En alguna otra vida me compré un conejo de cerámica. Era enorme, maravilloso. Pienso en él en algunas noches.
También tuve un sillón, en otra vida, no esa. Era amarillo limón, limón gringo claro está. Por las tardes me acurrucaba en él. Tenia un perrito. El perrito también se acurrucaba en el sillón. Éramos felices, viendo tele y comiendo pollo.
En una vida, de la que casi no hablo, tenía miedo. Dejé un libro en su cuarto, extraño el libro, seguro nunca lo leyó. Dejé un anillo, me amenazaba con venderlo. Me prometí no pensar en él. Pero cada tanto, en las madrugadas, despertaba imaginando que me lo regresaba, pensaba Algún día entenderá que de nada le sirve a él. Algún día se dará cuenta de este sinsentido. Pero el sinsentido reinó.

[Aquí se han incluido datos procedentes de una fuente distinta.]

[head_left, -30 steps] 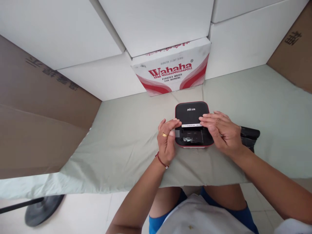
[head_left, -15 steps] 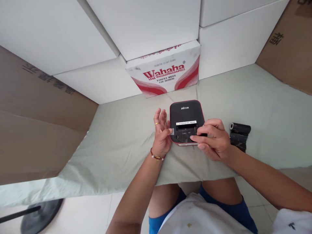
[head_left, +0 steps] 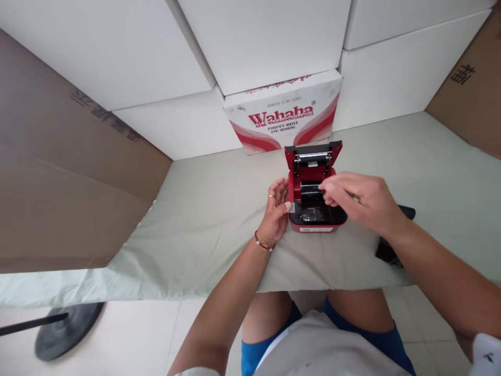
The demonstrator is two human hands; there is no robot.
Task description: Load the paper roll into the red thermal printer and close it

Unas cuantas vidas antes del miedo, antes del conejo, antes del sillón, había una vida en la que subimos a la azotea a ver el cielo y charlar. Le prometí que no recordaría el cielo pero a él no lo iba a olvidar. Y las nubes seguro eran muy nubes con colores de las 5 de la tarde, y el viento seguro era frío, o tibio, o ausente, no lo sé, nada de ese atardecer se quedó en mí. Pero de él, de él, de él, aún hay tanto.
Y antes de esa vida, estaba en el metro, y era la última parada que estaríamos juntos y me sonrió, me dio un abrazo y me dejó salir. Se alejó aún sonriendo. Nunca más lo vi.
Y hay más vidas. Tantas otras vidas. Vidas conocidas y vidas secretas. Hubo una pequeña vida dentro de mí. Hubo una pequeña vida que nació.
Y hay tanta vida. Tanta, tanta, tanta vida.